Ad esempio, proprio il Texas ha di recente limitato l’accesso all’interruzione di gravidanza entro le sei settimane, che è di fatto il periodo in cui la maggior parte delle donne scopre di essere incinta; proprio per questo motivo, la maggioranza degli aborti avviene solitamente dall’ottava settimana in poi. I nove giudici della Corte Costituzionale, invece, stanno esaminando il ricorso della Jackson Women’s Health Organization contro la norma del Mississippi che vieta l’Ivg dopo la 15esima settimana.

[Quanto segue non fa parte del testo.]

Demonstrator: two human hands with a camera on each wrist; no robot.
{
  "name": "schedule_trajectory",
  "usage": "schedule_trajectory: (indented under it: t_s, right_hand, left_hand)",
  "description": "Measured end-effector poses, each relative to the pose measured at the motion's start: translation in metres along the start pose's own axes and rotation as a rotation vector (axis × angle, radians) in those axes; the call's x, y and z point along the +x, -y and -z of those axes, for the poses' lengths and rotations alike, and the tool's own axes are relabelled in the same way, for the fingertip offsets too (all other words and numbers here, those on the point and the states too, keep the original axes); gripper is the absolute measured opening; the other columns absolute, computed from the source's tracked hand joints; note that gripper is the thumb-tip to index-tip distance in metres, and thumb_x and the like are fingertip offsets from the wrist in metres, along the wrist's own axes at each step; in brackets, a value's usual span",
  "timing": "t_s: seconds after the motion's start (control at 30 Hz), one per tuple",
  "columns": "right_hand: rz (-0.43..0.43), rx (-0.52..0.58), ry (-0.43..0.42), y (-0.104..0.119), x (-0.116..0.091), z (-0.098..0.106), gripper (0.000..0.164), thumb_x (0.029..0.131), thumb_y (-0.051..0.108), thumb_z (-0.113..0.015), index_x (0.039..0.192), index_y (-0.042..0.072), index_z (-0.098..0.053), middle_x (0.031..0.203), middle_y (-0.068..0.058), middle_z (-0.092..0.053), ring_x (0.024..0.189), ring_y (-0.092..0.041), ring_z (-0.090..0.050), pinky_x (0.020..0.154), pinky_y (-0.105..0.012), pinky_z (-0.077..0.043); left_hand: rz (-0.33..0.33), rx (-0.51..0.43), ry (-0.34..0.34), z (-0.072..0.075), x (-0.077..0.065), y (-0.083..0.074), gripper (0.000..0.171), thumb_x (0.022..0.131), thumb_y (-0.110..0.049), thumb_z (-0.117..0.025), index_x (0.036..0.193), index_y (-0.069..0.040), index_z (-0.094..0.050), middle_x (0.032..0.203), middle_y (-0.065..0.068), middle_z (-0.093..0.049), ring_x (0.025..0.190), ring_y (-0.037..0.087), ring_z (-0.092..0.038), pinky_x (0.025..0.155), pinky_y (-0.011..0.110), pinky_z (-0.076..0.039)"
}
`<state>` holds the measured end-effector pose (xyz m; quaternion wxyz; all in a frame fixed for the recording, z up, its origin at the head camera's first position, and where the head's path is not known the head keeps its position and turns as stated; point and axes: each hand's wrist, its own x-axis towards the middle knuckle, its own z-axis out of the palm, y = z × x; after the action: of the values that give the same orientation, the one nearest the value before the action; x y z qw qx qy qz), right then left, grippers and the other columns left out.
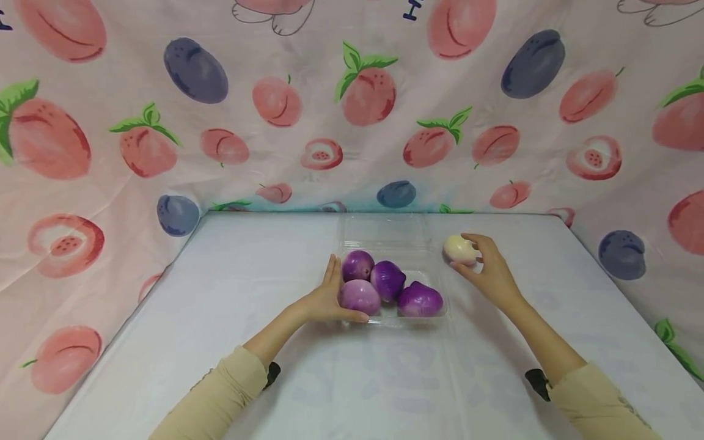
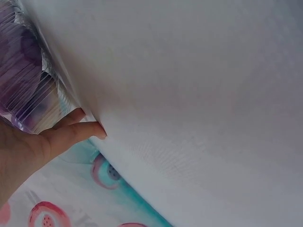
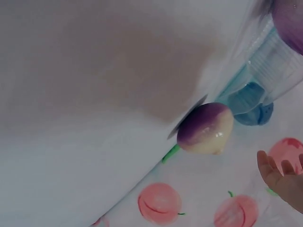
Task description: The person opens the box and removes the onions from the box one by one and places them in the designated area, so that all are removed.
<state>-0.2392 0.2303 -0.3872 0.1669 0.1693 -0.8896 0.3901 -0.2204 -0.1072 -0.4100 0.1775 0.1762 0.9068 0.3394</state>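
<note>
A clear plastic clamshell box (image 1: 385, 319) holds several purple onions (image 1: 387, 281). Its see-through lid (image 1: 385, 231) lies folded back behind it. My left hand (image 1: 324, 302) steadies the box, straight fingers along its left side and thumb at the front edge; in the left wrist view, fingertips (image 2: 97, 128) rest by the side wall. Right of the box sits a cream-and-purple onion (image 1: 458, 249). My right hand (image 1: 492, 272) reaches over it, thumb and forefinger spread around it. In the right wrist view, a gap shows between this onion (image 3: 206, 128) and the curved fingers (image 3: 265, 165).
The white tabletop (image 1: 253, 256) stretches out on both sides of the box. A fruit-print cloth (image 1: 324, 91) hangs behind the table and along its left and right sides. Dark wrist straps (image 1: 538, 384) show at the beige sleeves.
</note>
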Motion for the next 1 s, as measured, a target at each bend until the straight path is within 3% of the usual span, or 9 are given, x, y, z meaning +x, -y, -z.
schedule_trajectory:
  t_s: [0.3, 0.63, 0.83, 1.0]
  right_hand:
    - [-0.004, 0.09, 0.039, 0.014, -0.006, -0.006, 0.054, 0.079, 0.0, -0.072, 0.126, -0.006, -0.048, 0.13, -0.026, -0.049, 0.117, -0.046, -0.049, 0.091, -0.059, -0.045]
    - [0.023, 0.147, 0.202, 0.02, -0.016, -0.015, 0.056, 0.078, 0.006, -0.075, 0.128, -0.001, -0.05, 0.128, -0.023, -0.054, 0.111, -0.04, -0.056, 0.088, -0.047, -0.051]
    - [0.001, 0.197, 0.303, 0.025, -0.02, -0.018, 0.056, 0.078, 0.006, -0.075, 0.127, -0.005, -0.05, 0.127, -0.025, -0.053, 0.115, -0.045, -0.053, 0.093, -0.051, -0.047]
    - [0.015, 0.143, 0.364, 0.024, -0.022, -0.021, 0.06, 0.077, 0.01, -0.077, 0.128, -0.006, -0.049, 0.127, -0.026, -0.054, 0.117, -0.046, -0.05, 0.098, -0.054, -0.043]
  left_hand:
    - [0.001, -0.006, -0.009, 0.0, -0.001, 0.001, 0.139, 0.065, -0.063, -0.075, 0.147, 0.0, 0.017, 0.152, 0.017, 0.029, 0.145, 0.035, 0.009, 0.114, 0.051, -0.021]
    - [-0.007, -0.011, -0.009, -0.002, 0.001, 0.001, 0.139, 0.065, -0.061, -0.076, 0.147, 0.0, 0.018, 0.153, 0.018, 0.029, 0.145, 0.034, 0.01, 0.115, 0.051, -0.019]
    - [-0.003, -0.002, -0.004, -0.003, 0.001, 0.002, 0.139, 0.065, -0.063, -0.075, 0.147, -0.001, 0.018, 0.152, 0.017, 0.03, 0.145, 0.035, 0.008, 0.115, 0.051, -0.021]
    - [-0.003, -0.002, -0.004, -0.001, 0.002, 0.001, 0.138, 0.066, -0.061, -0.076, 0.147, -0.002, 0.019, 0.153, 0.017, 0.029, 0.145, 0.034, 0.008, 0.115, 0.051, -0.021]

Secondo il parere di Alito e dei colleghi repubblicani – un documento provvisorio che è stato comunque dichiarato autentico – nella Costituzione non si parla di aborto e quest’ultimo non può essere considerato alla stregua di un diritto alla libertà, protetto a livello federale. Quindi, ça va sans dire, se la bozza dovesse concretizzarsi ogni Stato dovrà decidere per sé. Questo significa che nelle zone con più conservatori sarà molto più semplice bandire l’Ivg e costringere le donne a spostarsi nelle regioni a maggioranza dem, dove presumibilmente il diritto all’aborto sarà confermato.

È chiaro, infatti, che il cosiddetto abortion ban è solo un’illusione su cui i repubblicani fantasticano prima di andare a dormire. L’aborto è sempre esistito, la sua storia è lunga tanto quanto quella dell’essere umano, dall’antica Grecia all’impero romano, sopravvivendo ai divieti medievali, fino all’avvento della medicina moderna. L’esistenza dell’aborto, quindi, non è in discussione. Quello che viene eliminato è l’accesso a un aborto sicuro, professionale, informato. O di qua, o di là, non ci sono più scuse. E se pure qualche donna dovrà rinunciare a interrompere la gravidanza perché non può permettersi di arrivare sull’altra costa Usa per decidere sul proprio corpo, cosa si sarà ottenuto? Un figlio non voluto, una madre che non vuole essere madre, qualsiasi siano le sue ragioni… io questa la chiamo violenza.

Secondo Planned Parenthood, una delle organizzazioni da sempre in prima linea nel dibattito sull’aborto, sarebbero 36 milioni le donne che non potrebbero più accedere all’Ivg se tutti gli stati conservatori procedessero con l’abortion ban. Migliaia di donne statunitensi stanno protestando per le strade e con campagne online; l’unico spiraglio di speranza sembra essere la denominazione di quel file trapelato: “1st draft”, prima stesura. Pare che i tre giudici democratici stiano lavorando a una controbozza, anche se sarà difficile spuntarla con una tale minoranza numerica. Tuttavia, le parole di condanna del Presidente Biden per il parere di Alito potrebbero in parte riequilibrare l’asse. In effetti, un passo indietro del genere cancellerebbe definitivamente la storiella che agli Stati Uniti piace tanto raccontarsi, quella del paese più evoluto e avanzato al mondo.

Mentre commento i fatti delle ultime ore, penso a tutte le volte in cui mi viene detto che basta, che noia, il femminismo ha stancato perché ormai le donne hanno ottenuto la parità, addirittura sono piene di privilegi. Eccoli, i nostri privilegi: nel 2022 ci troviamo a dover difendere una sentenza di cinquant’anni fa con il terrore di dover tornare agli aborti clandestini, alla vergogna, al disonore. I nostri corpi sono ancora calpestati, insieme ai nostri diritti, perciò non diteci che è finita.